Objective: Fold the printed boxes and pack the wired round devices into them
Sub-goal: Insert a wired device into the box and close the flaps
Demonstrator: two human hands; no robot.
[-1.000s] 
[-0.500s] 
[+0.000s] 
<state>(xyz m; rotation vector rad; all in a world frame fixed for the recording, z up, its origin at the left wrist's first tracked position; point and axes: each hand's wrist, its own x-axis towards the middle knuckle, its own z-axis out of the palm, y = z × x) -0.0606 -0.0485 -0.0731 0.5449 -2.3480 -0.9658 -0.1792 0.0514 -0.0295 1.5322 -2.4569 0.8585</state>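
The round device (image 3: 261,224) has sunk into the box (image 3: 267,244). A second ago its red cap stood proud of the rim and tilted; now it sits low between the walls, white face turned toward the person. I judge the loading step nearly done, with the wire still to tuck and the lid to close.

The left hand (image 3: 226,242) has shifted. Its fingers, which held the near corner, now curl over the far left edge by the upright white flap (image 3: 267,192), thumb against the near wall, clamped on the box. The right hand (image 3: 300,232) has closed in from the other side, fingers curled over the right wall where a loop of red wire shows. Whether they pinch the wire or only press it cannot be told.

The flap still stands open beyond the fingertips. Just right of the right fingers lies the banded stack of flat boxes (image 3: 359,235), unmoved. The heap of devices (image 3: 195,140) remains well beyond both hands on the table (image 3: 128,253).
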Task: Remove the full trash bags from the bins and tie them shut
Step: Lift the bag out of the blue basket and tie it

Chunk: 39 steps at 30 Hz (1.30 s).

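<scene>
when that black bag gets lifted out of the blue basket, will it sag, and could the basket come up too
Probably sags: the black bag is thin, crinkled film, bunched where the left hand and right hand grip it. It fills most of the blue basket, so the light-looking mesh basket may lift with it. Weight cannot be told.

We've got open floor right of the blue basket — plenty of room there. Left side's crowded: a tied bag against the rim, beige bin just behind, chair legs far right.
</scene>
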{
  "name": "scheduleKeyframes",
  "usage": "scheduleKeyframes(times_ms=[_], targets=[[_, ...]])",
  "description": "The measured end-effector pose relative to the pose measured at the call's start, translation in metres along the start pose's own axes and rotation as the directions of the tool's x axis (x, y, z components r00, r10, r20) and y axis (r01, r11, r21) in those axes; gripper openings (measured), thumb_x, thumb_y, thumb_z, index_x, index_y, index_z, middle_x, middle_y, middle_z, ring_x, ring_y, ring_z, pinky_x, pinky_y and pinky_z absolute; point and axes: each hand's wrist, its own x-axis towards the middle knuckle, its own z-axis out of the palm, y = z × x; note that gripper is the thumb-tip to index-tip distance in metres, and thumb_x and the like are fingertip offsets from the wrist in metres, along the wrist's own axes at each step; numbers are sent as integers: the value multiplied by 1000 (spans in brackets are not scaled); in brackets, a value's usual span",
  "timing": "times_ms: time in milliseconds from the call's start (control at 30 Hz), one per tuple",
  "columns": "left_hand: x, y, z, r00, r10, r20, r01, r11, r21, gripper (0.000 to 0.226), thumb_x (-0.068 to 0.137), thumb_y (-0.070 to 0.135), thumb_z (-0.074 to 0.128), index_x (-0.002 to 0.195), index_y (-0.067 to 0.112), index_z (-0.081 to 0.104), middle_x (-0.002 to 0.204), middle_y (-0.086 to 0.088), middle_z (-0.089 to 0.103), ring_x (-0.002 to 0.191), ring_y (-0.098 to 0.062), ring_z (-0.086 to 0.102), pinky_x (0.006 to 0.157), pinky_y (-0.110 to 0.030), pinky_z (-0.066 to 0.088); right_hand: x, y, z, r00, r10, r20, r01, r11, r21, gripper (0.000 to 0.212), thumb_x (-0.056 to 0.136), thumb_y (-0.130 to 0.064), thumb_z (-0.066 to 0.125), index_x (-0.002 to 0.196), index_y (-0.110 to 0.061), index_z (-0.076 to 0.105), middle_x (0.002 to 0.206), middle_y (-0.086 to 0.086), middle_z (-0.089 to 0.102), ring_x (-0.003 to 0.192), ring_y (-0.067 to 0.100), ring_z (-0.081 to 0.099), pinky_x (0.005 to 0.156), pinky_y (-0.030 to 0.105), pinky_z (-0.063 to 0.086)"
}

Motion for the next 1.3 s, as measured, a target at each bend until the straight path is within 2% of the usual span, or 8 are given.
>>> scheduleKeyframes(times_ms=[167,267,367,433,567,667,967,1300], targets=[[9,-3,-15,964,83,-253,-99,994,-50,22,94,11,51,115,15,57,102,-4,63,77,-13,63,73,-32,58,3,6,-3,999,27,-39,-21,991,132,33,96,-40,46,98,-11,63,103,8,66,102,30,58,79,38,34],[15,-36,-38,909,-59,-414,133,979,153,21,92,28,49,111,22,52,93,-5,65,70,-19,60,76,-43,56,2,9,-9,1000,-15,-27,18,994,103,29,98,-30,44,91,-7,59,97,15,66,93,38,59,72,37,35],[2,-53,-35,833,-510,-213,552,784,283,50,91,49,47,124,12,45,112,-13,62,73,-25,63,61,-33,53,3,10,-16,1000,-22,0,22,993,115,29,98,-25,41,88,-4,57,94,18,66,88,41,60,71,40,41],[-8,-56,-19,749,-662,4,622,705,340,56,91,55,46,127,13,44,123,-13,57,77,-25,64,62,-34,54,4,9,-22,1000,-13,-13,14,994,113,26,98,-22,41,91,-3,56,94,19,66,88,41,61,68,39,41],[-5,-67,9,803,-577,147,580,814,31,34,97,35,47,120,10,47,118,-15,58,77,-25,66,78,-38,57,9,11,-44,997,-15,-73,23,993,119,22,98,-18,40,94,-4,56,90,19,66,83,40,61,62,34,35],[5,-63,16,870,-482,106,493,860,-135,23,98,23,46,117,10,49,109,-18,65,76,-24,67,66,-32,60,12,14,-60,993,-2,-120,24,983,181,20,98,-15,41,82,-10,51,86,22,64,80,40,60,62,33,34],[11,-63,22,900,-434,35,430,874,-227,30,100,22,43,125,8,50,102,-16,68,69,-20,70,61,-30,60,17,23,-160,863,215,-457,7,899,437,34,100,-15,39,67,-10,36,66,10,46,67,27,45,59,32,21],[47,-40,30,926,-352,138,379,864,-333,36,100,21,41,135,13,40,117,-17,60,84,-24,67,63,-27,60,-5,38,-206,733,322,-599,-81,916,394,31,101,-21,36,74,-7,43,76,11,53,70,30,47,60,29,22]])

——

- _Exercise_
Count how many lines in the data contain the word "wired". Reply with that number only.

- _Response to the task_
2